### Assignment:
Transcription task. Write out each entry verbatim and exclude any image.
Segment Start: Records to process
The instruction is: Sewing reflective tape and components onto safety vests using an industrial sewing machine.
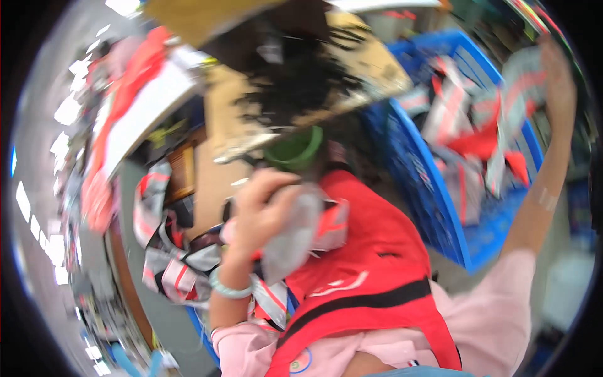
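Red apron (370,235) foremost; grey-orange strips (526,83) lie against both hands (264,207).

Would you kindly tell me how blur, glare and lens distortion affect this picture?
Head view: left hand and black pieces softened by blur; right hand blurred near the fisheye rim; bright white patches at left; corners dark.

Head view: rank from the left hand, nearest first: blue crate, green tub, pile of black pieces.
From the left hand, as seen in the head view:
1. Green tub: just above the hand.
2. Pile of black pieces: farther up, on the tan surface.
3. Blue crate: off to the right.
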Demonstrator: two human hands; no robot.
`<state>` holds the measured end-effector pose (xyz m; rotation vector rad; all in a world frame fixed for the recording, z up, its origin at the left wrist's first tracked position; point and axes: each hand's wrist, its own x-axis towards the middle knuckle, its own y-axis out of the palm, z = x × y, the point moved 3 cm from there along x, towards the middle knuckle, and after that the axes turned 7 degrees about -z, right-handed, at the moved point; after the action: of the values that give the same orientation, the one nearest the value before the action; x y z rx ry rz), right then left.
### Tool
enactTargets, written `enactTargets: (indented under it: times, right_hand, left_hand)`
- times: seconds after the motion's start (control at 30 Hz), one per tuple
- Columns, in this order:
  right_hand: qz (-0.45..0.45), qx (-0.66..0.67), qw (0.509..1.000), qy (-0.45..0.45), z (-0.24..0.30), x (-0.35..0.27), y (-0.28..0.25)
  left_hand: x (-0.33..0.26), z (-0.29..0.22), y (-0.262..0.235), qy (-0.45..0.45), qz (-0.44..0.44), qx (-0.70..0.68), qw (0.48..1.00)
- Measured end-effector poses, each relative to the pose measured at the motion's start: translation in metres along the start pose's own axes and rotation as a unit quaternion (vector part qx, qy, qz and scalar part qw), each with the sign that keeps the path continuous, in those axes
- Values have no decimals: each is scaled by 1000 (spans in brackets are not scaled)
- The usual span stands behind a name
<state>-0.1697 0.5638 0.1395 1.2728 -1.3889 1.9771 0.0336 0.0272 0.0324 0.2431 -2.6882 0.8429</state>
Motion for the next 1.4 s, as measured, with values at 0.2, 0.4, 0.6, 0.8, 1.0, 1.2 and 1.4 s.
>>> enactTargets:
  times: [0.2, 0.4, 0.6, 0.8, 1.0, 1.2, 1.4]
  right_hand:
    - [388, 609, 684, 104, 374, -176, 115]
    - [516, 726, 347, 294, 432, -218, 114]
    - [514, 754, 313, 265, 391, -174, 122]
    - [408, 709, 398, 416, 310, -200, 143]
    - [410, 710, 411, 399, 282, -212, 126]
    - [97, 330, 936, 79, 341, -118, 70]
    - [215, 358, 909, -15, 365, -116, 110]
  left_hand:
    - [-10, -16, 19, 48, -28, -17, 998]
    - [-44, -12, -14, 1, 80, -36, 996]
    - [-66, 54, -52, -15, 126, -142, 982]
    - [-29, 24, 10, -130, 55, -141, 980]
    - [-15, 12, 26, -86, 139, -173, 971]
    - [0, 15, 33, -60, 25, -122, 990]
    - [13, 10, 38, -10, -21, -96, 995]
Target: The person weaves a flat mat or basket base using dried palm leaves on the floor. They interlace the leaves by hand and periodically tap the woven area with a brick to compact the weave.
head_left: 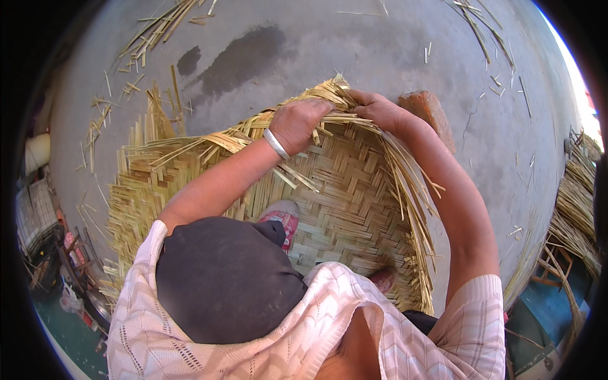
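Observation:
A large herringbone-woven mat [345, 183] of flat yellowish strips lies under my feet, its far and right edges curled up into a rim. My left hand [301, 123], with a silver bangle at the wrist, is closed on strips at the far rim. Just to its right, my right hand [380, 113] grips the same rim, fingers bent over the strips [342, 95] between both hands. My fingertips are partly hidden among them. Loose strip ends [405, 171] hang along the right edge, and untrimmed ends stick out at the left.
A red brick [428, 114] lies beyond the rim by my right forearm. Cut strips [161, 28] litter the concrete floor. My shoe [282, 218] stands on the mat. Bundled stalks [573, 218] are at the far right, and assorted clutter [73, 266] lines the left side.

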Tool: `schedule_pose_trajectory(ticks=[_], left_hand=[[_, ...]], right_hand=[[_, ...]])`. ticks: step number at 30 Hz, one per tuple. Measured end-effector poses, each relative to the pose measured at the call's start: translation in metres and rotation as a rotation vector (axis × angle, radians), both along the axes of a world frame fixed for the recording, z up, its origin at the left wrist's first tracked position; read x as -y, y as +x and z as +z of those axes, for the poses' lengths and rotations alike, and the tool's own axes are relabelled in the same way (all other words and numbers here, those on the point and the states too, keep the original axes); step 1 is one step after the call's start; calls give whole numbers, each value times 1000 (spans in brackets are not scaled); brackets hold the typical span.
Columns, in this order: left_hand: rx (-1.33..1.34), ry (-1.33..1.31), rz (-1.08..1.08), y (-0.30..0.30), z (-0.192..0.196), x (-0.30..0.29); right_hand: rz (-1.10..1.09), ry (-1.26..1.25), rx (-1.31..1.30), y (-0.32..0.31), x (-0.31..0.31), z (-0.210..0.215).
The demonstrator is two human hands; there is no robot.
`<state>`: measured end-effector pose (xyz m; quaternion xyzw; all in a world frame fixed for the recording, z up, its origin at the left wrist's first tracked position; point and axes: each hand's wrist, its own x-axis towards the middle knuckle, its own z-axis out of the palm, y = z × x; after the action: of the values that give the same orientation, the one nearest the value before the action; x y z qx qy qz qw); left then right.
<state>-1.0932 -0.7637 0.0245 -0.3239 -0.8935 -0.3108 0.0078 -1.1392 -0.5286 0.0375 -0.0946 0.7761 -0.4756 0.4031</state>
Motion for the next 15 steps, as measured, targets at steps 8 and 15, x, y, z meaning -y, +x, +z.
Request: schedule_pose_trajectory(ticks=[8,15], left_hand=[[169,7,125,-19,9,4],[216,133,181,-32,6,4]], right_hand=[[114,52,-162,-6,-5,-13],[-1,53,-163,2,-2,-5]])
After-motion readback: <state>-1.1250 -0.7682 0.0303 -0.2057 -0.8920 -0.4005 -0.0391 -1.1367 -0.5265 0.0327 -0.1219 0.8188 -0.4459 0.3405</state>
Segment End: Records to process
### Result of the task:
The instruction is: Sewing reflective tape and components onto safety vests using an industrial sewing machine.
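Red apron (370,235) foremost; grey-orange strips (526,83) lie against both hands (264,207).

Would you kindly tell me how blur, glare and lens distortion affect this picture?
Head view: left hand and black pieces softened by blur; right hand blurred near the fisheye rim; bright white patches at left; corners dark.

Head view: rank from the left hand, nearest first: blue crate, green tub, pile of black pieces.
From the left hand, as seen in the head view:
1. Green tub: just above the hand.
2. Pile of black pieces: farther up, on the tan surface.
3. Blue crate: off to the right.
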Demonstrator: two human hands; no robot.
`<state>` holds the measured end-effector pose (xyz m; rotation vector rad; all in a world frame fixed for the recording, z up, its origin at the left wrist's first tracked position; point and axes: each hand's wrist, its own x-axis towards the middle knuckle, its own y-axis out of the palm, z = x × y, the point moved 3 cm from there along x, towards the middle knuckle, and after that the axes turned 7 degrees about -z, right-handed, at the moved point; after the action: of the values that give the same orientation, the one nearest the value before the action; x y z rx ry rz), right then left.
### Tool
enactTargets, written `enactTargets: (indented under it: times, right_hand, left_hand)`
- times: seconds after the motion's start (control at 30 Hz), one per tuple
- Columns, in this order:
  right_hand: qz (-0.45..0.45), qx (-0.66..0.67), qw (0.509..1.000), qy (-0.45..0.45), z (-0.24..0.30), x (-0.35..0.27), y (-0.28..0.25)
  left_hand: x (-0.33..0.26), z (-0.29..0.22), y (-0.262..0.235), qy (-0.45..0.45), qz (-0.44..0.44), qx (-0.70..0.68), qw (0.48..1.00)
- Measured end-effector poses, each relative to the pose measured at the motion's start: translation in metres along the start pose's own axes and rotation as a unit quaternion (vector part qx, qy, qz and scalar part qw), each with the sign that keeps the path continuous, in those axes
- Values have no decimals: each is scaled by 1000 (spans in brackets are not scaled)
- The usual span stands behind a name
<state>-0.1697 0.5638 0.1395 1.2728 -1.3889 1.9771 0.0336 0.0272 0.0324 0.2431 -2.6882 0.8429</state>
Motion for the next 1.4 s, as measured, with values at 0.2, 0.4, 0.6, 0.8, 1.0, 1.2 and 1.4 s.
>>> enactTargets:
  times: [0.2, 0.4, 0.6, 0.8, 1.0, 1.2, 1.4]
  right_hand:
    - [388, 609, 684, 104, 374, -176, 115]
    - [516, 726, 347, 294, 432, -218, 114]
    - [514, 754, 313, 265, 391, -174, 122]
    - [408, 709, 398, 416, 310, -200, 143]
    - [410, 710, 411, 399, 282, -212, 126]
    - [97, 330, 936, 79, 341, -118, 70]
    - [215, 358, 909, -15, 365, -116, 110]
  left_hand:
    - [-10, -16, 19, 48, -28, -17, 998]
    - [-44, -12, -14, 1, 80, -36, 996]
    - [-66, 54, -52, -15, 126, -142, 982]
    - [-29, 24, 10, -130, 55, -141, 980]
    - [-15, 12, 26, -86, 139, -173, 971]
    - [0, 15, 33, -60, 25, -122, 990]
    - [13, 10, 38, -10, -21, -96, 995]
Target: The person weaves a flat mat or basket base using dried palm leaves on the floor. They interlace the leaves by hand and periodically tap the woven area with a brick to compact the weave.
head_left: 
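Observation:
A large herringbone-woven mat [345, 183] of flat yellowish strips lies under my feet, its far and right edges curled up into a rim. My left hand [301, 123], with a silver bangle at the wrist, is closed on strips at the far rim. Just to its right, my right hand [380, 113] grips the same rim, fingers bent over the strips [342, 95] between both hands. My fingertips are partly hidden among them. Loose strip ends [405, 171] hang along the right edge, and untrimmed ends stick out at the left.
A red brick [428, 114] lies beyond the rim by my right forearm. Cut strips [161, 28] litter the concrete floor. My shoe [282, 218] stands on the mat. Bundled stalks [573, 218] are at the far right, and assorted clutter [73, 266] lines the left side.
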
Tool: `schedule_pose_trajectory(ticks=[_], left_hand=[[_, ...]], right_hand=[[_, ...]])`. ticks: step number at 30 Hz, one per tuple. Measured end-effector poses, each relative to the pose measured at the call's start: translation in metres and rotation as a rotation vector (axis × angle, radians), both along the axes of a world frame fixed for the recording, z up, its origin at the left wrist's first tracked position; read x as -y, y as +x and z as +z of those axes, for the poses' lengths and rotations alike, and the tool's own axes are relabelled in the same way (all other words and numbers here, those on the point and the states too, keep the original axes); step 1 is one step after the call's start; calls give whole numbers, each value times 1000 (spans in brackets are not scaled); brackets hold the typical span.
Columns, in this order: left_hand: rx (-1.33..1.34), ry (-1.33..1.31), rz (-1.08..1.08), y (-0.30..0.30), z (-0.192..0.196), x (-0.30..0.29); right_hand: rz (-1.10..1.09), ry (-1.26..1.25), rx (-1.31..1.30), y (-0.32..0.31), x (-0.31..0.31), z (-0.210..0.215).
The demonstrator is two human hands; there is no robot.
`<state>`: measured end-effector pose (xyz m; quaternion xyzw; all in a world frame fixed for the recording, z up, its origin at the left wrist's first tracked position; point and axes: each hand's wrist, its own x-axis towards the middle knuckle, its own z-axis out of the palm, y = z × x; after the action: of the values that give the same orientation, the one nearest the value before the action; x y z qx qy qz qw); left then right.
<state>-1.0932 -0.7637 0.0245 -0.3239 -0.8935 -0.3108 0.0078 -1.1392 -0.5286 0.0375 -0.0946 0.7761 -0.4756 0.4031</state>
Motion for the next 15 steps, as measured, targets at steps 8 and 15, x, y, z meaning -y, +x, +z.
Request: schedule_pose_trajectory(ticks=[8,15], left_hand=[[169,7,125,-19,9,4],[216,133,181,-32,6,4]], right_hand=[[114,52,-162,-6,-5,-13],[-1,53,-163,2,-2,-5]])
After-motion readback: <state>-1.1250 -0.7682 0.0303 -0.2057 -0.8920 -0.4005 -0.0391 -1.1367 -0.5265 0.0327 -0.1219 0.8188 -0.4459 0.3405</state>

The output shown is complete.